▶ MATERIAL PROVIDED
━━━━━━━━━━━━━━━━━━━━━━━━━━━━━━
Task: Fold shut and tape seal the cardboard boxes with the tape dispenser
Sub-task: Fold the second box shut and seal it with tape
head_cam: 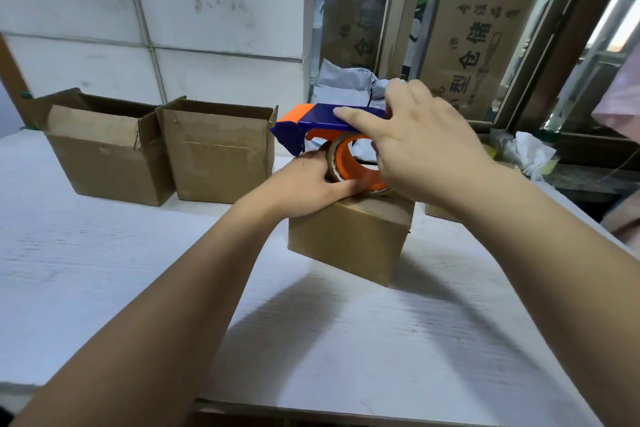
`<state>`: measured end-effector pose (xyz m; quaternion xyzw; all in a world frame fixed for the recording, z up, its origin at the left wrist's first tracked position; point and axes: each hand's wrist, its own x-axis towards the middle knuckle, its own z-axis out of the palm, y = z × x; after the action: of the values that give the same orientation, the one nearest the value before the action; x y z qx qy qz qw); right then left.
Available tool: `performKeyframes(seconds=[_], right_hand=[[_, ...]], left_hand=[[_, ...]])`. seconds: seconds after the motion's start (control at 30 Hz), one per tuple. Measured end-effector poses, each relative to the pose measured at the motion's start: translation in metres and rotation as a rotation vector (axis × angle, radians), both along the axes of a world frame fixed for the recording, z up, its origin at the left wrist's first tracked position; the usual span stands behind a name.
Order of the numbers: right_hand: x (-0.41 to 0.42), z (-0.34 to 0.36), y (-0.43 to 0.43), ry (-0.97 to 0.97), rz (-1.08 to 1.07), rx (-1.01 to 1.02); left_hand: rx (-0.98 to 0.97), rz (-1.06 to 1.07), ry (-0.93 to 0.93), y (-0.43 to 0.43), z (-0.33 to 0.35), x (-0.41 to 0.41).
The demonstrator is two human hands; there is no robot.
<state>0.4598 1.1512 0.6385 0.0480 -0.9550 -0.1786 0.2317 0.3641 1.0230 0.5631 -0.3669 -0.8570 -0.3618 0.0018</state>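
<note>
Head view: the right hand (426,146) wraps the blue-and-orange tape dispenser (332,118) atop the folded-shut box (349,239), while the left hand (311,180) pinches its tape roll (349,166). I'd judge sealing is only starting. 2 open boxes (218,152), left of that box, remain. Cartons (474,45) behind it read 仓储.

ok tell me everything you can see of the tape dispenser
Plastic-looking tape dispenser: dark blue top bar and front guard, orange wheel holding a brownish tape roll. It stands upright on top of the near box. The right hand grips it from above, forefinger along the bar; the left hand holds the roll.
</note>
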Motion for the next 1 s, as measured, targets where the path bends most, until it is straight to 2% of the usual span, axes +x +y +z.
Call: performKeyframes(seconds=[0.1,0.3,0.43,0.57,0.7,0.8,0.9,1.0], right_hand=[[-0.005,0.003,-0.02,0.012,0.008,0.082],[-0.035,0.011,-0.029,-0.122,-0.028,-0.063],[-0.044,0.009,-0.013,-0.22,-0.027,-0.246],[-0.037,-0.001,0.002,-0.127,0.017,-0.441],[-0.026,-0.018,0.015,0.04,0.049,-0.849],[-0.02,-0.031,0.02,0.087,0.017,-1.122],[-0.017,-0.034,0.024,0.079,-0.025,-1.178],[-0.017,-0.024,0.03,0.049,-0.026,-1.1]], left_hand=[[-0.023,0.04,0.0,0.001,0.0,0.001],[-0.086,0.044,0.021,0.004,-0.006,-0.005],[-0.104,0.056,0.025,0.004,-0.006,-0.004],[-0.059,0.084,-0.005,0.004,-0.007,-0.001],[-0.052,0.088,-0.04,0.004,-0.007,0.004],[-0.073,0.115,-0.038,0.005,-0.008,0.002],[-0.084,0.131,-0.052,0.006,-0.008,0.003],[-0.116,0.183,-0.049,0.008,-0.005,0.009]])
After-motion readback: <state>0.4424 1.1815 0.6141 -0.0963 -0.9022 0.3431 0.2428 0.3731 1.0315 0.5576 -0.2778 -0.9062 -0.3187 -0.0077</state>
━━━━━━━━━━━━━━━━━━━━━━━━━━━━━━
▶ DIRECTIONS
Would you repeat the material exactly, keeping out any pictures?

▶ EXPECTED OUTPUT
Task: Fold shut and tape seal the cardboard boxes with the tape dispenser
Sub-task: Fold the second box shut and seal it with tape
head_cam: 
`<state>`: measured end-effector pose (xyz m; quaternion xyzw; all in a world frame fixed for the recording, z up, its origin at the left wrist's first tracked position; point and axes: each hand's wrist, its own x-axis towards the middle knuckle, its own z-axis out of the palm, y = z × x; after the action: of the values that give the same orientation, the one nearest the value before the action; x y z qx qy qz qw); right then left.
Available tool: `performKeyframes(seconds=[_], right_hand=[[_, ...]], left_hand=[[_, ...]])`. seconds: seconds after the motion's start (control at 30 Hz), one per tuple. Measured end-effector poses, each relative to the pose measured at the motion's start: translation in metres and rotation as a rotation vector (axis × angle, radians), both along the axes of a world frame fixed for the recording, z up, its origin at the left wrist's first tracked position; the usual span stands behind a name.
Order of the numbers: right_hand: x (-0.41 to 0.42), z (-0.34 to 0.36), y (-0.43 to 0.43), ry (-0.97 to 0.97), rz (-1.08 to 1.07), rx (-1.01 to 1.02); left_hand: rx (-0.98 to 0.97), rz (-1.06 to 1.07), ry (-0.93 to 0.93), y (-0.43 to 0.43), z (-0.33 to 0.35), x (-0.41 to 0.41).
The demonstrator is two human hands; there is no robot.
<state>0.4598 1.1512 0.6385 0.0480 -0.9550 -0.1786 0.2317 0.3641 1.0230 0.5631 -0.3669 -0.8570 -0.3618 0.0018</state>
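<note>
Head view: the right hand (426,146) wraps the blue-and-orange tape dispenser (332,118) atop the folded-shut box (349,239), while the left hand (311,180) pinches its tape roll (349,166). I'd judge sealing is only starting. 2 open boxes (218,152), left of that box, remain. Cartons (474,45) behind it read 仓储.

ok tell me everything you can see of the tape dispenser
Plastic-looking tape dispenser: dark blue top bar and front guard, orange wheel holding a brownish tape roll. It stands upright on top of the near box. The right hand grips it from above, forefinger along the bar; the left hand holds the roll.
</note>
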Motion for the next 1 s, as measured, targets where the path bends most, until it is straight to 2% of the usual span, axes +x +y +z.
Call: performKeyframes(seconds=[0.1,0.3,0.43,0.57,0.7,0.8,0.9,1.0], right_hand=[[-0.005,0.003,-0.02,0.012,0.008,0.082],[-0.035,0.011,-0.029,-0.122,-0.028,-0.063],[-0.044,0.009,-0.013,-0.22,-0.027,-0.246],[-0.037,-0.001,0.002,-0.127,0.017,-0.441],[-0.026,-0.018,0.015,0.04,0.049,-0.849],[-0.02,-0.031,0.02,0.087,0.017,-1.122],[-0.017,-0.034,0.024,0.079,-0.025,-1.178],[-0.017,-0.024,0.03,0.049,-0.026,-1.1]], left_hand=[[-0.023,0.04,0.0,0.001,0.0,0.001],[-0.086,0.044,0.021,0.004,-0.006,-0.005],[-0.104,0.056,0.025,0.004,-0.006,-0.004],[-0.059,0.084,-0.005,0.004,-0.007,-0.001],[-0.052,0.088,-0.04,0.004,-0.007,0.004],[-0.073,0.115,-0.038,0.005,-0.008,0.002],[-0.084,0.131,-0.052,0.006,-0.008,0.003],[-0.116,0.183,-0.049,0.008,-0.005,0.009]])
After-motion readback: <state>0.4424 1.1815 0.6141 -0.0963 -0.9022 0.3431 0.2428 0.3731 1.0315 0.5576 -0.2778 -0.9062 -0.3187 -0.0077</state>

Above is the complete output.